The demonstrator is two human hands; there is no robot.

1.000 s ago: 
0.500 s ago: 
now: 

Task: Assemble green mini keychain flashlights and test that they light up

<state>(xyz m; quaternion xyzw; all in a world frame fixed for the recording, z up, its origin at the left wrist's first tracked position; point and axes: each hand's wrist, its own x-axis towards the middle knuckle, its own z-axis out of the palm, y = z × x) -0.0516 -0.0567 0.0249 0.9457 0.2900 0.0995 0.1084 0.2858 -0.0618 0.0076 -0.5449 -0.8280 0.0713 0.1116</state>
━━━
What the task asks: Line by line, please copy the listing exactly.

Result of this task:
The demonstrator is two human hands; there is no robot.

1.000 s ago: 
0.500 s ago: 
now: 

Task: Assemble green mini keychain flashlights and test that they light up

<state>(xyz m; quaternion xyzw; all in a world frame fixed for the recording, z up, its origin at the left wrist's first tracked position; point and axes: each hand's wrist, its own x-axis towards the middle knuckle, its own z-axis out of the palm, y = z × x) -0.0516 -0.0567 0.0249 0.9457 0.2900 0.0995 0.1084 0.2858 -0.0618 0.0076 -0.5449 -0.8280 0.0713 0.1116</state>

The answer has been written out in full.